RIVERSIDE, CA – 8 June – LAWFUEL – The Law News Network – An Inland Empire man who ran a bogus “high-yield investment program” that was nothing more than a Ponzi scheme that allowed him to collect more than $26 million from victims around the world has been sentenced to 168 months in federal prison.
John C. Jeffers, 64, of Mentone, was sentenced late yesterday afternoon by United States District Judge Robert J. Timlin. In addition to the prison term, Judge Timlin ordered Jeffers to pay $26,245,712 in restitution to more than 80 victims.
Jeffers, the owner of J.C. Jeffers & Company, a Redlands-based operation that was at the center of the Ponzi scheme, pleaded guilty last July to three counts of money laundering.
A second defendant in the case, John Minderhout, 57, of Yucaipa, pleaded guilty before Judge Timlin last July to three counts of wire fraud. Minderhout was sentenced in November to 57 months in prison and was ordered to pay $2,313,500 in restitution.
Jeffers and Minderhout defrauded investors out of more than $26 million in what they said was a high-yield investment program they called the “Short Term Financing Transaction.” The funds were collected from investors around the world from 1996 through 2000. Some investors were told that proceeds would be used to finance humanitarian projects around the globe, such as low-cost housing for the poor in developing nations. Jeffers sent letters to some victims that falsely claimed the program had been licensed by the Federal Reserve and the program had a relationship with the International Monetary Fund and the United States Treasury. While Jeffers and Minderhout promised investors profits of up to 4,000 percent, most of the money collected in the scheme went to Jeffers to pay commissions to salespeople, to make payments to investors to keep the scam alive and to pay his own personal expenses.
Jeffers has been in jail since July 7, 2004, when Judge Timlin found that he violated the terms of his release on bond.

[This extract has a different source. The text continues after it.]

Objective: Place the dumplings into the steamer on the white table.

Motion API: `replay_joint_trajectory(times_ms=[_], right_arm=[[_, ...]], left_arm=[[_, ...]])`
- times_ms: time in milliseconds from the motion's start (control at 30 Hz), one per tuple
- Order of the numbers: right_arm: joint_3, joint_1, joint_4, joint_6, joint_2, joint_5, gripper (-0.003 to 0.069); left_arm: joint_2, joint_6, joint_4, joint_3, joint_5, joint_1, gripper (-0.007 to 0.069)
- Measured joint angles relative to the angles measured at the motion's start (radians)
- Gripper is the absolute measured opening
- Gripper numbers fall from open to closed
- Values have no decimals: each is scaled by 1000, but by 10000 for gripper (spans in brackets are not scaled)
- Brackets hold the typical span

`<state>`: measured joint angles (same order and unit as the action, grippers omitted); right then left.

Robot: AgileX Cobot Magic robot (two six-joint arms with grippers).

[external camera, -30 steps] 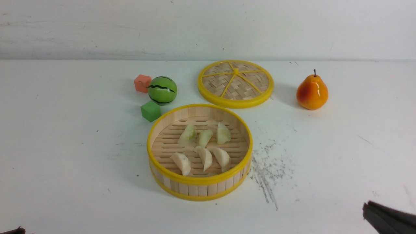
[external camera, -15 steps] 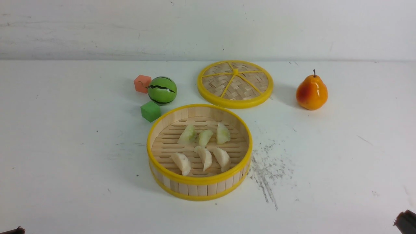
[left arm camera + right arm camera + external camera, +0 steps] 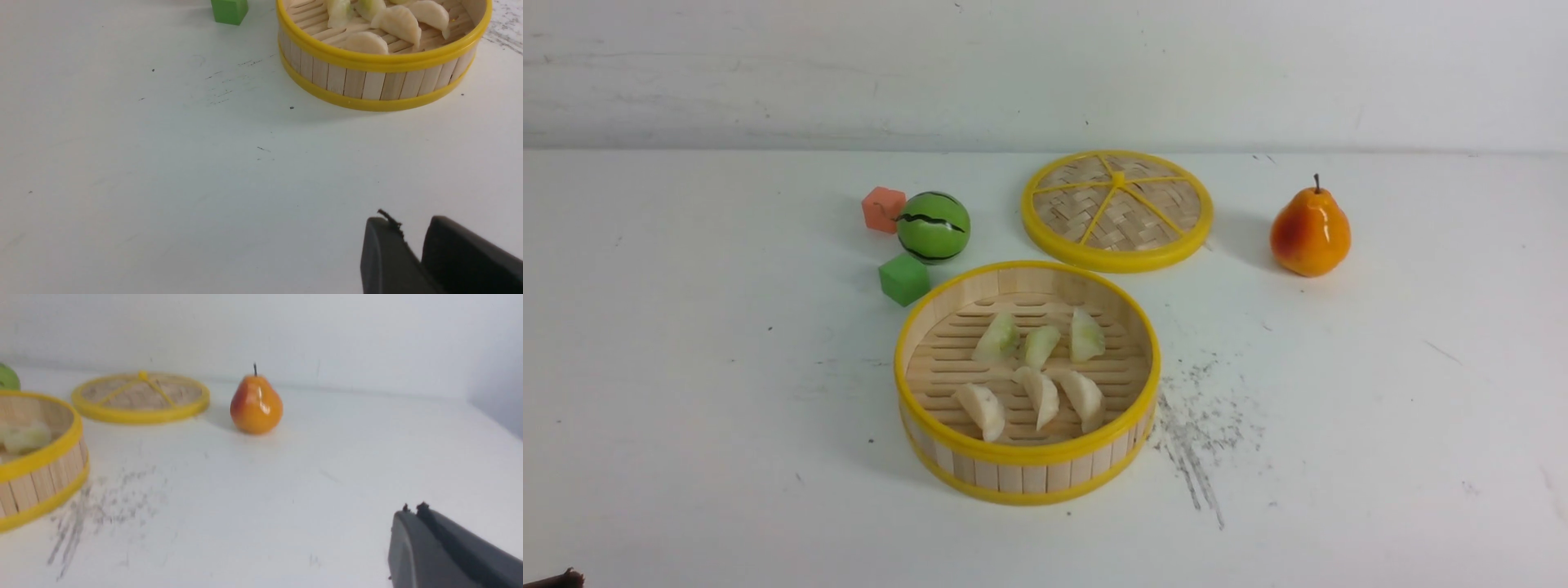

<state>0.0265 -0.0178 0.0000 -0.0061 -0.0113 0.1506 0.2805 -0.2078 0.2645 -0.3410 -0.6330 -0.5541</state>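
The steamer (image 3: 1027, 451) stands in the middle of the white table (image 3: 686, 408). Inside it lie three pale green dumplings (image 3: 1041, 345) in a back row and three cream dumplings (image 3: 1040, 396) in a front row. The left wrist view shows the steamer (image 3: 376, 83) with dumplings (image 3: 398, 22) in it, well ahead of my left gripper (image 3: 410, 224). That gripper is open with a narrow gap and nothing in it. My right gripper (image 3: 412, 510) is shut and empty, low over bare table, far to the right of the steamer (image 3: 41, 477). It is outside the front view.
The woven lid (image 3: 1117, 209) lies behind the steamer. A pear (image 3: 1310, 229) stands at the back right. A toy watermelon (image 3: 933, 226), an orange cube (image 3: 883, 209) and a green cube (image 3: 903, 278) sit back left. Grey scuffs (image 3: 1196, 433) mark the table beside the steamer.
My right gripper has drawn back out of the front view at the lower right corner. The dumplings and the steamer have stayed put.
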Motion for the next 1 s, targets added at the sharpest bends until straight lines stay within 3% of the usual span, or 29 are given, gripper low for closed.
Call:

Judge Timlin determined that Jeffers obstructed justice and tampered with a witness from whom Jeffers received money after he was indicted. In sentencing papers filed in relation to yesterday’s hearing, the government argued that Jeffers continued to work on this scheme even after being jailed last summer.
The claims made by Jeffers and Minderhout were similar to those made by perpetrators of “prime bank” or “roll” programs that were popular scams in the 1990s. The FBI, the Federal Reserve, the International Monetary Fund, the Office of the Comptroller of the Currency and the Treasury Department have all issued advisories and warnings to the public about these “high-yield investment” scams.
This case is the product of an investigation by the Federal Bureau of Investigation and IRS-Criminal Investigation Division.